Thanks for the comments William. Regarding the issues you raised...

1) In an ideal world, the planning of the path is fully dynamic, and takes into account live obstacles. This implies a direct integration of path planning and execution, as I like to call it. This is why I blame the planner, as it should monitor and take into account the execution.

However, this is naturally not yet possible for efficiency reasons... Since they had a static planner in AAS, they should indeed have some consistency checks; did we actually move forward? Should we recompute another different static path? This was not done for NPC, so I can see your point too.

The reason it bothered me is that AAS cannot return different paths for different units (I think that's right, due to the global "cache" and static path parameters). Basically, one unit in the doorway would go through it, while the one just behind would go around (in theory). But AAS would return shortest paths in both cases, forcing both units through the door. Countering this would involve stopping one unit for a while (wait behind doorway), or getting it to do something different (if the obstructing problem is even identified).

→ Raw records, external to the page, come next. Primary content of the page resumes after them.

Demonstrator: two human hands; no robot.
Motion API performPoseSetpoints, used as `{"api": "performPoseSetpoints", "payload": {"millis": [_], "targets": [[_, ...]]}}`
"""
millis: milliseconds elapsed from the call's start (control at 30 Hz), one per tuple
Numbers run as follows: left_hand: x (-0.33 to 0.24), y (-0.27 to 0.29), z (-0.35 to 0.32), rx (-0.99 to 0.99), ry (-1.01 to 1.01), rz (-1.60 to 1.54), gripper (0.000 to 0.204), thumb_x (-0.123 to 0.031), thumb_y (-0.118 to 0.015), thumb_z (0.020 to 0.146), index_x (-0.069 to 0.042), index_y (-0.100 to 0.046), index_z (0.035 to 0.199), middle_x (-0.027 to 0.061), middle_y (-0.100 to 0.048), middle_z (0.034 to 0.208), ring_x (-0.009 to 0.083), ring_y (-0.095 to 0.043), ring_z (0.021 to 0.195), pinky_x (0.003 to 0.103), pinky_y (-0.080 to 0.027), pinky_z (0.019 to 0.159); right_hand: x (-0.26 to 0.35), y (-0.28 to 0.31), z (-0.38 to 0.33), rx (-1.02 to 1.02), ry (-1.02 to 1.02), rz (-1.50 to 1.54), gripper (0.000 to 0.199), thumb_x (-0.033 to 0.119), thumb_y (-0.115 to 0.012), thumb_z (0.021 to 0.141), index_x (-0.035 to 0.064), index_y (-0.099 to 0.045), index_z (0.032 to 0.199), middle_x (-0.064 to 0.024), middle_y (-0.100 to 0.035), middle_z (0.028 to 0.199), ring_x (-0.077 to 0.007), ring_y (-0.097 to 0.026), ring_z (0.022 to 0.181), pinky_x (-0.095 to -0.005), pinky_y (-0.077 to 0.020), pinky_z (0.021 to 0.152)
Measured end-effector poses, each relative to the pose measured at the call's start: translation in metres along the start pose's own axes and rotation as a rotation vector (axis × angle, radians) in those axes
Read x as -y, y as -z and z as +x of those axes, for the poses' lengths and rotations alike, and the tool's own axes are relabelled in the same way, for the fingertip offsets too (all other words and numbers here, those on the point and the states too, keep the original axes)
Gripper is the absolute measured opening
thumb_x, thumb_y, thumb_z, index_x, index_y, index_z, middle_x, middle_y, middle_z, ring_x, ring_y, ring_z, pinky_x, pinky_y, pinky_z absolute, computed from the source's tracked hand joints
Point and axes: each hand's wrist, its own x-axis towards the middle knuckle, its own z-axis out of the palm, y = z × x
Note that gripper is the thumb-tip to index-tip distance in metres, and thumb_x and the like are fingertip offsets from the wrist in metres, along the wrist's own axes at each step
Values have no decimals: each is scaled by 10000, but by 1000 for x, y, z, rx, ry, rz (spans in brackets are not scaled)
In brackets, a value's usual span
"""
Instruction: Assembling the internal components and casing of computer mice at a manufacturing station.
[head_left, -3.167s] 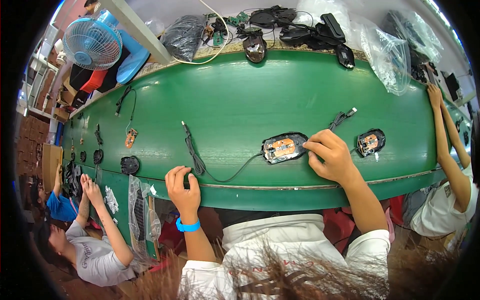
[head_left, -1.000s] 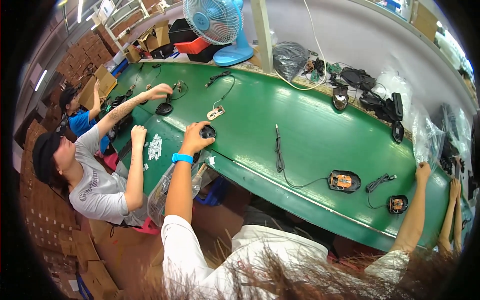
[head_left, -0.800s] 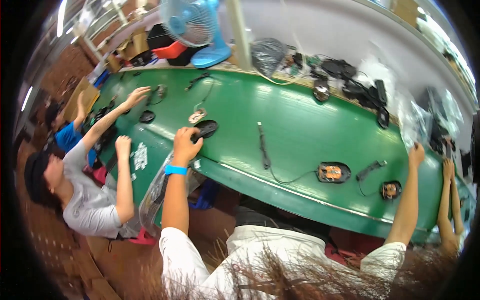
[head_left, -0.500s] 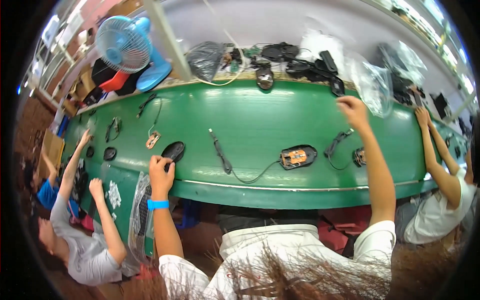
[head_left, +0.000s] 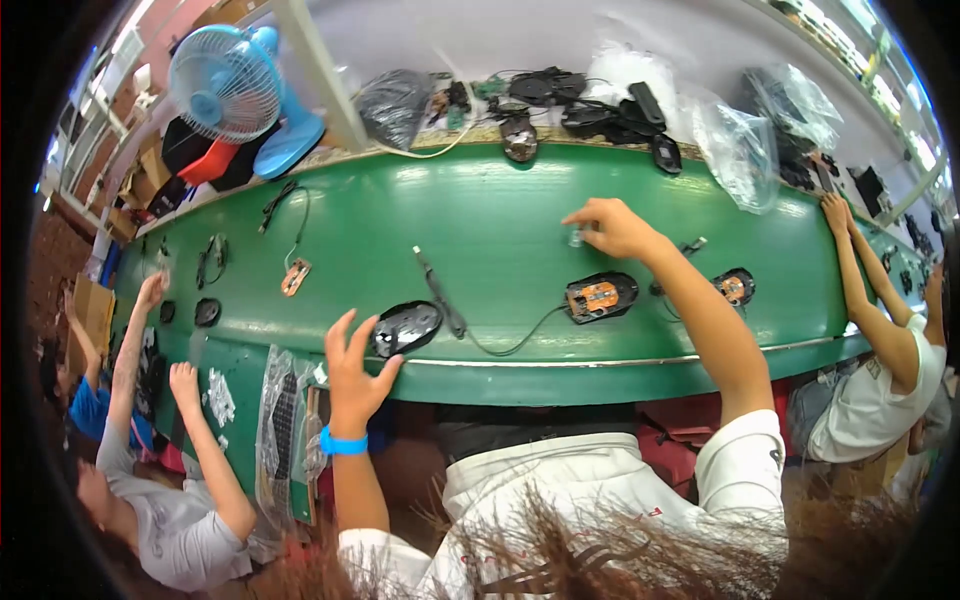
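Note:
My left hand [head_left: 358, 375] is open, fingers spread, at the near edge of the green work surface. Right beside its fingertips lies a glossy black mouse shell [head_left: 407, 329]. My right hand [head_left: 615, 230] is over the middle of the surface, thumb and fingers pinching a small translucent piece [head_left: 575, 237]; its exact kind is too small to tell. Below that hand rests an opened mouse base with an orange circuit board [head_left: 600, 297], its cable [head_left: 440, 292] stretching left. A second opened mouse [head_left: 735, 287] lies to the right, partly behind my forearm.
Farther left lie a loose orange circuit board with a cable [head_left: 295, 276] and another black shell [head_left: 207, 312]. A back ledge carries black mouse parts [head_left: 519, 138], plastic bags [head_left: 735, 150] and a blue fan [head_left: 225, 85]. Co-workers' arms [head_left: 210, 445] reach in at both sides.
My right hand has swept left from near the back ledge to the middle, with the translucent piece in its fingers. The black shell has shifted right, and my left hand has let go, fingers spreading.

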Motion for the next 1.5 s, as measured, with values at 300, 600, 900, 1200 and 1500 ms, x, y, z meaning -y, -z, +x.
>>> {"api": "performPoseSetpoints", "payload": {"millis": [300,600,900,1200,1500], "targets": [[12,-18,20,118,-93,-181,651,-131,-861,703,-66,-629,1308,156,-625,1342,377,-559,1267,465,-450,1085,48,-23,9,6,13,62,107,43,-740,844,19,-747,948,-138,-708,872,-298,-694,777,-393,-566,729],[10,-17,18,102,-44,-193,707,-156,-885,693,-74,-614,1340,137,-653,1312,363,-589,1225,460,-473,1051,177,-130,70,193,344,167,139,115,-717,822,15,-750,914,-188,-717,871,-359,-700,797,-438,-575,752],[13,-18,16,107,-64,-230,626,-161,-870,715,-81,-639,1292,139,-637,1330,367,-586,1223,466,-473,1041,199,-136,65,259,315,71,179,149,-693,822,14,-747,928,-187,-703,855,-373,-694,791,-454,-567,740],[7,-18,15,120,-160,-98,356,-222,-816,801,-129,-722,1132,143,-581,1386,379,-560,1248,487,-477,1016,142,-46,-7,-32,118,166,139,98,-708,859,6,-740,958,-112,-634,766,-211,-594,646,-345,-483,601],[4,-10,13,110,-133,-158,354,-213,-794,828,-112,-709,1156,145,-587,1376,384,-564,1242,496,-474,1022,115,-32,-64,-182,-27,232,93,45,-702,864,2,-745,934,-78,-610,724,-150,-552,604,-290,-423,559]]}}
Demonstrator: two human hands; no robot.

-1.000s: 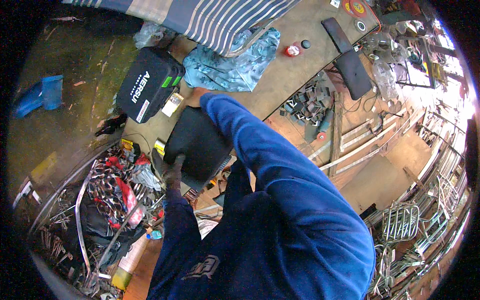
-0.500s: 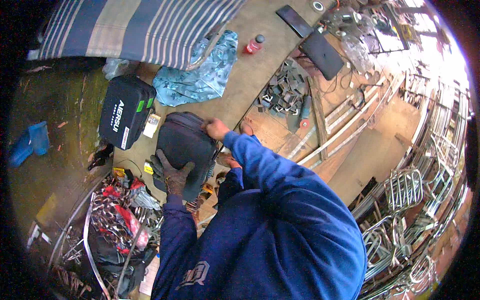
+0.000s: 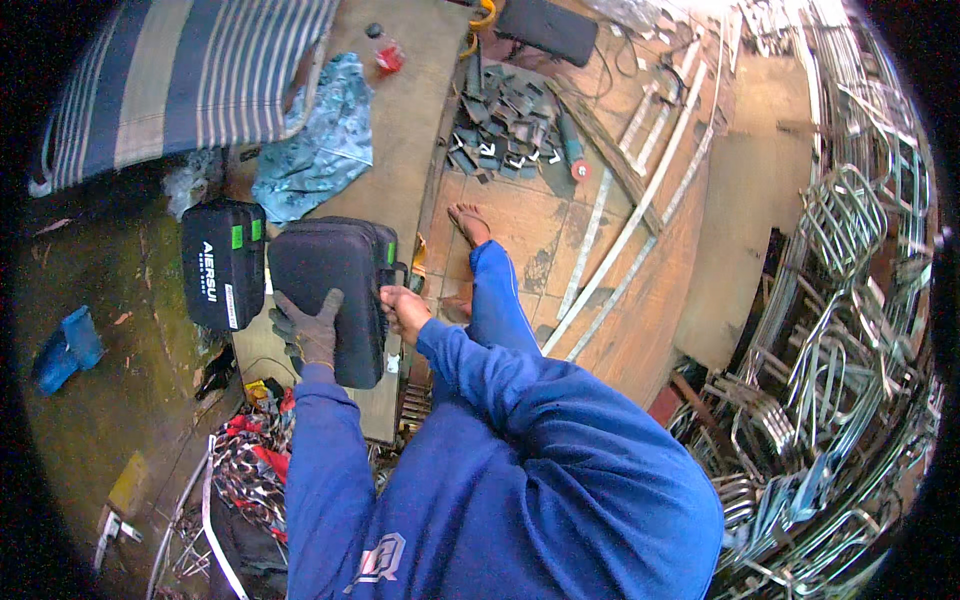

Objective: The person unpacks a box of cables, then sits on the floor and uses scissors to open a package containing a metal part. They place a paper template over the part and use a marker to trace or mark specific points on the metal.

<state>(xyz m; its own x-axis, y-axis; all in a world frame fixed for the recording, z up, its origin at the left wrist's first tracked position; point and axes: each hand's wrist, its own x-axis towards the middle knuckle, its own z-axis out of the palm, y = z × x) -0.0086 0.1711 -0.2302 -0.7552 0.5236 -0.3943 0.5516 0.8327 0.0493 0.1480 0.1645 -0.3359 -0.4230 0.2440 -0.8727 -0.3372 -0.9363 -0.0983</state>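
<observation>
A black zip-up case (image 3: 328, 275) with rounded corners lies closed on the bench in front of me. My left hand (image 3: 312, 335), in a dark grey glove, rests on its near left part, fingers spread along the edge and thumb on the lid. Bare, my right hand (image 3: 405, 312) is at the middle of the case's right side, fingers pinched together against the seam; what is between the fingertips is too small to make out. A second black case (image 3: 222, 270) with green tabs stands right beside it on the left.
Blue patterned cloth (image 3: 320, 150) and a red bottle (image 3: 388, 60) lie farther along the bench (image 3: 400, 150). Cut metal pieces (image 3: 505, 130), an angle grinder (image 3: 573, 150) and long metal strips (image 3: 640, 200) are on the floor to the right. Bent metal frames (image 3: 840, 220) pile up at far right.
My right hand has gone from the case's far right corner down its right side, toward me. The case appears turned, as the view has shifted too. My left hand stays on it.
</observation>
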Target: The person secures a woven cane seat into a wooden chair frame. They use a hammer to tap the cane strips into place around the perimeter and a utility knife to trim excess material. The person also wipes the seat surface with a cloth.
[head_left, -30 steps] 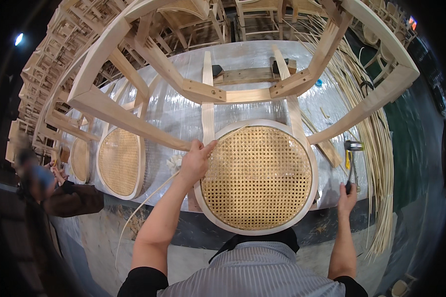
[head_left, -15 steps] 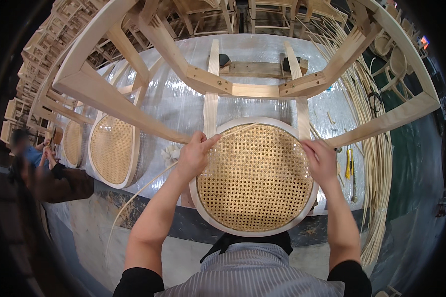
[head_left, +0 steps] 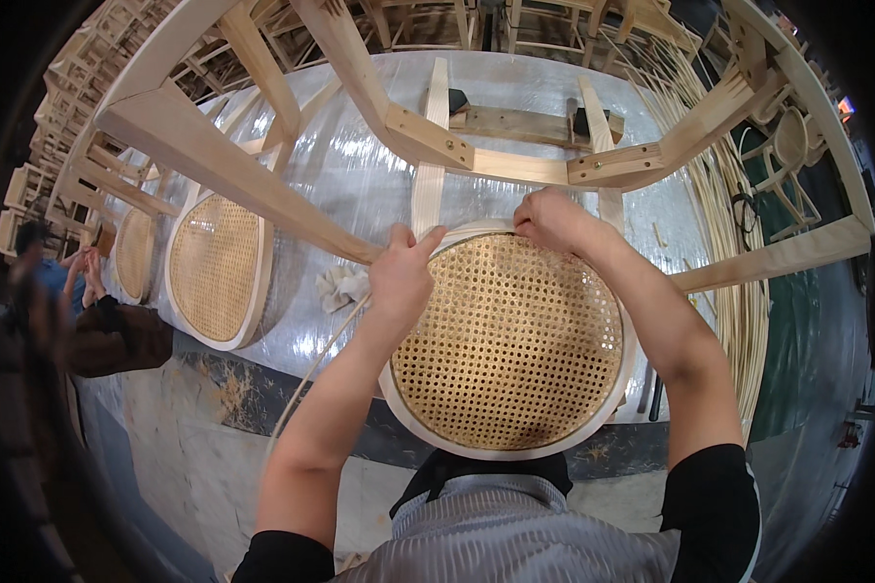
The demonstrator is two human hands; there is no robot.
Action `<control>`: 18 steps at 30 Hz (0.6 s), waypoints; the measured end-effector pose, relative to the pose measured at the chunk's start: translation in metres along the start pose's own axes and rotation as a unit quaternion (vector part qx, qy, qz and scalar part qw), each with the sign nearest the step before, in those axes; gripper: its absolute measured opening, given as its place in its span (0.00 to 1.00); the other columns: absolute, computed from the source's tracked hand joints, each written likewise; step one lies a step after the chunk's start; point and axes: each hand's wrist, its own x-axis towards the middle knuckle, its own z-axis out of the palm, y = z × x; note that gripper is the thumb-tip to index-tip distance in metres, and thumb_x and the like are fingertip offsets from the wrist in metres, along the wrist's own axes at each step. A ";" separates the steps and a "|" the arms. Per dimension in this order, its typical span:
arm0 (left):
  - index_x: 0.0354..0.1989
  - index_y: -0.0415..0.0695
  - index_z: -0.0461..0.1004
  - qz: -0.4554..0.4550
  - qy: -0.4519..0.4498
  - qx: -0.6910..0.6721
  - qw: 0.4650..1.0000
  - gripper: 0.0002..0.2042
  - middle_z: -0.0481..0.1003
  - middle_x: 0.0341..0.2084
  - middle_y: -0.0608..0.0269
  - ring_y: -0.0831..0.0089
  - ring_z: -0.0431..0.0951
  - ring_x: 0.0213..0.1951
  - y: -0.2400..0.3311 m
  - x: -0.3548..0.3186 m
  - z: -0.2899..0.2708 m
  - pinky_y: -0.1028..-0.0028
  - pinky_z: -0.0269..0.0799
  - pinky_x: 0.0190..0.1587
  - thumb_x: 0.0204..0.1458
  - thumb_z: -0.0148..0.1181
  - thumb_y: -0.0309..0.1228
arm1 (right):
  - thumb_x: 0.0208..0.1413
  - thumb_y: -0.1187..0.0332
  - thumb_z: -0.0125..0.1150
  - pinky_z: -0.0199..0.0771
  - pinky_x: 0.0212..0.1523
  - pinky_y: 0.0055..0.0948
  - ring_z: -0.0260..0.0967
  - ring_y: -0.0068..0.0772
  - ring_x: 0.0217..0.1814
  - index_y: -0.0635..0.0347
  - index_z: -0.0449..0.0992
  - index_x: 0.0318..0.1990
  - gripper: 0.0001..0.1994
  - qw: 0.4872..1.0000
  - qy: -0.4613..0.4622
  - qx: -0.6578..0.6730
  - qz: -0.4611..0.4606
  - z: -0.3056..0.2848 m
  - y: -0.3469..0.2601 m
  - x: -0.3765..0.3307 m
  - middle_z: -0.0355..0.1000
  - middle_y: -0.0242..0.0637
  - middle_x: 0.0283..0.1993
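Observation:
In front of me lies a round chair seat (head_left: pixel 510 360) with woven cane inside a pale wooden rim, its bare wooden chair frame (head_left: pixel 520 167) rising on the far side. My left hand (head_left: pixel 401 277) is closed on a thin pale cane strip (head_left: pixel 313 377) at the seat's far-left edge. The strip's loose length trails down past my left forearm, and its other part runs along the far rim. There my right hand (head_left: pixel 554 219) pinches down at the rim's inner edge, fingers closed on the strip. Its fingertips are partly hidden.
Another cane-seated chair (head_left: pixel 217 267) stands to the left, a further one beyond it. A crumpled white cloth (head_left: pixel 340 289) lies on the plastic-covered table (head_left: pixel 331 204). Long cane rods (head_left: pixel 739 330) are bundled at the right. A seated person (head_left: pixel 87 291) is at far left.
My right hand has moved from the seat's right edge to the middle of its far rim. My left hand stays at the far-left edge with the strip. The view has shifted slightly.

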 end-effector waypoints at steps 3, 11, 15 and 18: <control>0.62 0.63 0.81 0.058 0.012 0.028 0.998 0.28 0.70 0.38 0.58 0.58 0.77 0.35 0.001 0.010 0.004 0.58 0.78 0.39 0.54 0.56 0.20 | 0.55 0.68 0.67 0.82 0.49 0.44 0.82 0.54 0.43 0.61 0.87 0.39 0.09 0.998 -0.026 0.018 0.045 -0.011 0.003 0.008 0.84 0.51 0.39; 0.68 0.69 0.75 0.117 -0.104 0.080 0.984 0.32 0.70 0.43 0.56 0.57 0.82 0.36 0.025 0.037 0.013 0.58 0.81 0.39 0.56 0.58 0.22 | 0.56 0.67 0.66 0.80 0.48 0.44 0.81 0.53 0.44 0.62 0.86 0.40 0.09 0.997 -0.035 0.033 0.052 -0.017 -0.010 0.017 0.83 0.49 0.41; 0.70 0.69 0.72 0.123 -0.156 0.084 0.976 0.33 0.70 0.46 0.53 0.55 0.83 0.38 0.032 0.048 0.013 0.57 0.83 0.42 0.56 0.57 0.20 | 0.56 0.69 0.67 0.80 0.49 0.44 0.81 0.53 0.44 0.61 0.86 0.40 0.08 0.997 -0.022 0.062 0.051 -0.016 -0.001 0.009 0.83 0.50 0.41; 0.71 0.71 0.71 0.109 -0.157 0.064 0.979 0.33 0.69 0.44 0.55 0.55 0.81 0.37 0.025 0.047 0.014 0.58 0.82 0.41 0.58 0.56 0.21 | 0.55 0.70 0.67 0.81 0.49 0.44 0.82 0.53 0.44 0.61 0.87 0.41 0.09 0.995 -0.012 0.090 0.050 -0.014 -0.003 0.009 0.84 0.52 0.41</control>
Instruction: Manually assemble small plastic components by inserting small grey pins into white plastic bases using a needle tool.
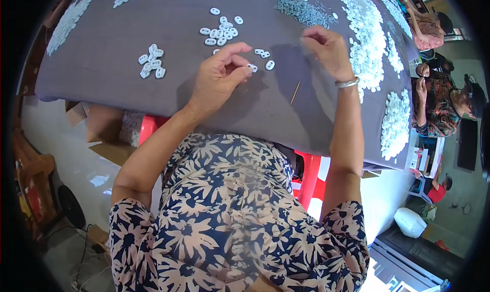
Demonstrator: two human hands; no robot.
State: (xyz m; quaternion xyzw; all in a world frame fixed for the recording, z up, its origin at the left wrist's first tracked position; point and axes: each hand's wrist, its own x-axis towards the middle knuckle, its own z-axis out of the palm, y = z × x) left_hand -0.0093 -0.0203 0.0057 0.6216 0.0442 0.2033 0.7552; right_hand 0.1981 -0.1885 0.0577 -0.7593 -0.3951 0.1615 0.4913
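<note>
My left hand (pixel 217 83) is closed in a pinch on a small white oval two-hole piece (pixel 253 67), held just above the dark cloth. Over to the right, my right hand (pixel 329 52) has its thumb and fingertips pressed together; whatever lies between them is too small to make out. It is just below a pile of small grey metal bits (pixel 306 12). Between the hands are a loose white oval piece (pixel 270 65) and a few more white pieces (pixel 262 53). A thin brownish stick (pixel 295 92) lies on the cloth below my right hand.
Two small clusters of white pieces (pixel 151 62) (pixel 219 34) sit left and ahead. Large white heaps (pixel 365 42) spread along the table's right side, with another heap (pixel 69 24) at the far left. Other people (pixel 441 103) sit at the right. A red chair (pixel 308 177) is behind me.
</note>
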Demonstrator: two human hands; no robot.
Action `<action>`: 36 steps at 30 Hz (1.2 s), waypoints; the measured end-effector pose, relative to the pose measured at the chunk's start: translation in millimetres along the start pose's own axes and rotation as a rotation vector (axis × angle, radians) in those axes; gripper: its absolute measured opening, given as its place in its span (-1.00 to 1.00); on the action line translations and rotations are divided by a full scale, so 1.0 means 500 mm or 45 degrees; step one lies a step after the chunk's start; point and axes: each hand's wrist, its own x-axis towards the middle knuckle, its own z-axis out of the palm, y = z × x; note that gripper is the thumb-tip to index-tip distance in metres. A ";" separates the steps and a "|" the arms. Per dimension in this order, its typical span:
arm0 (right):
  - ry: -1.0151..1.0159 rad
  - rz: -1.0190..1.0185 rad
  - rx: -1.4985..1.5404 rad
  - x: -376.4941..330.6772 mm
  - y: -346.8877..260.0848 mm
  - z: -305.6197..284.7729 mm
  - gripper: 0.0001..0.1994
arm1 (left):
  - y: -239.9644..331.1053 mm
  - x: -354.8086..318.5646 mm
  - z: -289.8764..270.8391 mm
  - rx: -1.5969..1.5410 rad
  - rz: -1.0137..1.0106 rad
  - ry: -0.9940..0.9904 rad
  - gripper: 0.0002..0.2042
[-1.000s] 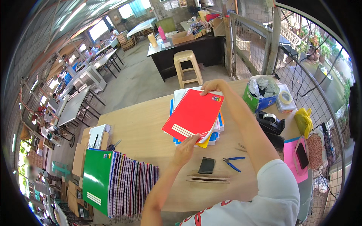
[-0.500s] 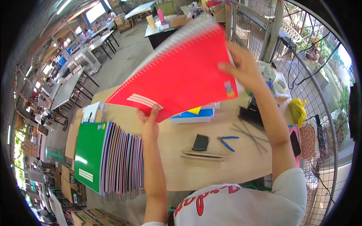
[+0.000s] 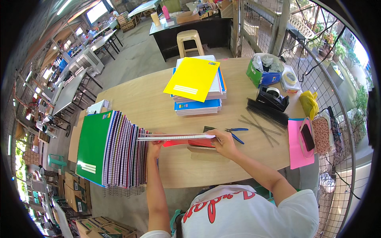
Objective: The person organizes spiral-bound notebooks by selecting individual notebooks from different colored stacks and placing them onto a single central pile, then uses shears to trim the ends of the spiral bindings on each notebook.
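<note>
Between my two hands is a red-covered spiral notebook [image 3: 176, 137], turned nearly edge-on low over the near part of the table, its white page edges and coil showing. My left hand [image 3: 155, 147] is closed on its left end, beside a row of spiral notebooks [image 3: 127, 158] with a green cover [image 3: 93, 146] at the outer side. My right hand [image 3: 223, 144] grips the right end, fingers partly hidden. Just beyond and under the notebook are a wooden strip [image 3: 206, 152] and a small dark block [image 3: 208, 129]. Blue-handled pliers [image 3: 238, 135] lie right of my right hand.
A pile of papers and covers topped by a yellow cover [image 3: 192, 79] stands at the table's middle. To the right are loose wire coils [image 3: 260, 129], a black tape dispenser [image 3: 273, 99], a box of plastic [image 3: 265, 69], and a pink folder [image 3: 297, 148] under a phone [image 3: 306, 137].
The red notebook came down from high over the table toward me and tipped from its broad cover to edge-on. Both hands moved with it, still holding it.
</note>
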 end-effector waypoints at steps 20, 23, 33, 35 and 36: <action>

2) About the speed issue, fair point -- though the BSP would be in the cache already, for physics computatations. It wouldn't be quite as bad as you make out when done at the right time. My experimentation with this is still in its early days (trying to get Piglet and Pooh to play hide and seek reactively :) but I've noticed spreading the traces over a few seconds makes the result more human like; first find cover approximately (body hidden), then fine tune when the bot gets closer.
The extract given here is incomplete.